Maj-Gun, at the time she was Maj-Gun at the newsstand, had caught sight of it. Because everything that Maj-Gun had told her had, as it were, been something else, at the same time. Another message, so to speak. A signal. The rug rags. A bucket. Mama. “Don’t be afraid.” “She didn’t give way, your mama.” At the same time both of them had been unaware if it too, what it was that pulled them together.

Young and insecure and fragile. There was that something in each other they wanted to reach, rug rags, but could not figure out how. So it had turned out wrong, that too. “The loom, where is it?”

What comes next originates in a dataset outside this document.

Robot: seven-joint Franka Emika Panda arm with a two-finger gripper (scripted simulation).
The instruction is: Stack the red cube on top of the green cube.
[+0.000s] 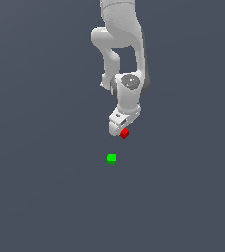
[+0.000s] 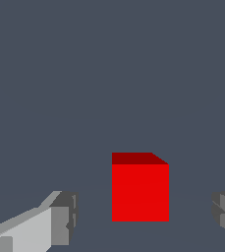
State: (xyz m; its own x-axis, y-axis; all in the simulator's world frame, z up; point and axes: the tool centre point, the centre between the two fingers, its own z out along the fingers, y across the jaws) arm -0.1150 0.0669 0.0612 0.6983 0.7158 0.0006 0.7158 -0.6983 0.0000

“It’s so nice that you’re together with Tom,” Liz Maalamaa had said in the bedroom.

“I know Maj-Gun too. We’ve been good friends.”

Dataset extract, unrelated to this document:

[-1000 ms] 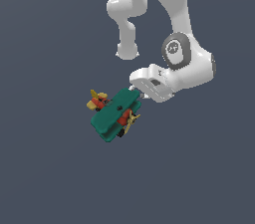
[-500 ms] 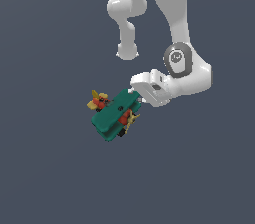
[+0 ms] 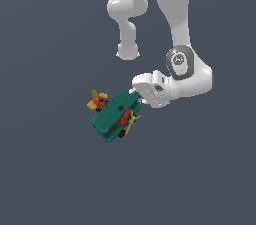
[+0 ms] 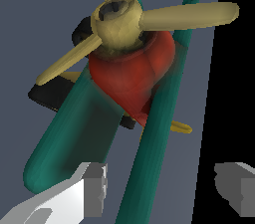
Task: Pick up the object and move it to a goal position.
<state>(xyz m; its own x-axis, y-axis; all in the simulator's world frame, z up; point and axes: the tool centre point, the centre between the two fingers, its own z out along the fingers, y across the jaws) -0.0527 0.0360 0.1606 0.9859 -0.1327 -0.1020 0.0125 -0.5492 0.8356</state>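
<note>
My hand (image 4: 164,188) is open, its two fingers (image 4: 94,188) spread with a wing edge of the toy biplane (image 3: 116,115) running between them; nothing is clamped yet, as far as I can judge. In the exterior view the plane lies at about seven o'clock from the wrist, tail pointing toward ten o'clock, the teal wings (image 4: 74,133) nearest the hand.

My worry is the grip line. The wings are thin, rounded slabs, and the wrist view shows one finger just beside the lower wing while the other stands well apart. If I close like this, I expect one pad to meet the wing first and push the plane sideways, or pinch only the wing's lip so it twists out on the lift. The yellow propeller (image 4: 134,19) and the black wheels (image 4: 55,93) could also snag or roll the toy under a nudge.

For room, I see no counter edge, wall or other object near the plane in the exterior view; the grey surround is bare in every direction. No goal marker is visible.
</note>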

“Do you? That makes me so happy. Maj-Gun is a special girl.”

And Liz Maalamaa had brightened up considerably and despite the fact that they had not spoken about Maj-Gun or Tom, Susette’s fiancé, anymore, whom Susette would live happily ever after with, the fact that Maj-Gun had been mentioned, both of them felt, brought them closer together.

But otherwise, in the bedroom, which was transformed into a sickroom and to a death room, but soft, normal, when Liz Maalamaa had spoken about her life it, had, in other words, been brief. In occasional images, scenes, some episode from here or from there. The transience, like from an album, come and see my gallery, so beautiful.

A dog, Handsome. Two swans, Dick and Duck. Young man against a backdrop of flames; an image on a wall in a hotel which, for a few terrible moments, looked that way but which later, afterward, had still been something else, just an armful of roses, in a bowl. “You know, Susette, hotel room art, it can be very anonymous.” And the silver shoes, which she liked dancing in and her husband too. “Life with him wasn’t easy, never easy, but I miss the dancing.” And the movie stars she had loved in her youth, Ingrid Bergman, and China where she had never been but traveled to so much in her fantasies that it had almost become real, “that wall, it is LONG, you know, long walk, I think that sometimes, and God and me and reality… There is a kind of loneliness too, in God, that loneliness is intangible.”

“I’m staying here. I’m not leaving,” Susette had repeated several times and gotten medicine, food, made the bed with clean, fresh sheets.

Toward the end, when Liz Maalamaa no longer had the energy to speak, Susette just sat there and held her hand. And the very end, the final days, mama Liz mama, I’m not leaving you, never again alone, she had crawled up into the bed next to Liz Maalamaa and laid down next to her. “My girl.” Liz’s arms around her, pulling her closer.

And there, in the bed, two bodies pressed against each other, something that could have been called Susette’s story could have been told, that which was not her mother, but the other, which had also happened. Though without words, words are unnecessary, a story that had pulsated between them like blood in their bodies. And from her to the older woman. From Susette Packlén to Liz Maalamaa.